For data collection and data exploration, we like to work with BigQuery. But we have not found a python library, to easily handle recurring tasks like adding new data (of potentially inconsistent schema) and schema migrations. So we took a couple of our solutions for those tasks and put them into this library.
bqtools
provides a light-weight solution to explicit schema management with python-native types (unlike pandas dtype) and
some convenient type checking, inference and conversions.

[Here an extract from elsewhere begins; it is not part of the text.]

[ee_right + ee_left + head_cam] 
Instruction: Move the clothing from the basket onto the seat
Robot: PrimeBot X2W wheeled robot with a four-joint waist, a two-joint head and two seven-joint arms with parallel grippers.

Table-objects created by bqtools
can be read from BigQuery, stored locally, read from a local file and written to BigQuery. Table schemas can be changed and data can be added or modified.
pip install --upgrade bqtools
from fourtytwo import bqtools
schema = [
{'name': 'number', 'field_type': 'INTEGER'},
{'name': 'text', 'field_type': 'STRING'},
{'name': 'struct', 'field_type':'RECORD', 'mode':'REPEATED',
'fields': [
{'name':'integer', 'field_type':'INTEGER'},
{'name':'text', 'field_type':'STRING'}
]
}
]
# valid BigQuery types see:
# https://cloud.google.com/bigquery/docs/reference/standard-sql/data-types
# geo and array are currently not/not fully supported
# data = columns of lists
table = bqtools.BQTable(
schema=schema,
data=[[1, 2, 3, 4], ['a', 'b', 'c', 'd']]
)
# data = rows of dicts
table = bqtools.BQTable(
schema=schema,
data=[
{'number': 1, 'text': 'a'},
{'number': 2, 'text': 'b'},
...
]
)
print(table.data) # list of all columns
print(table.rows(n=10)) # list of first n rows
# convert to pandas.DataFrame
df = table.to_df()
# warning: pandas dtypes may be inconsistent
# with BigQuery Schema field_types
rows = [{'number': 5, 'text': 'e'}]
table.append(rows)
row = [[6, 'f']]
table.append(rows)
# requires environment variable GOOGLE_APPLICATION_CREDENTIALS
# or parameter credentials='path-to-credentials.json'
table = bqtools.read_bq(
table_ref='project_id.dataset_id.new_table_id',
limit=10, # limit query rows
schema_only=False # set True to only add data
)
# change column order and field_type
new_schema = [
{'name': 'text', 'field_type': 'STRING'},
{'name': 'number', 'field_type': 'FLOAT'},
]
table.schema(new_schema)
# change column names
table.rename(columns={'number': 'decimal'})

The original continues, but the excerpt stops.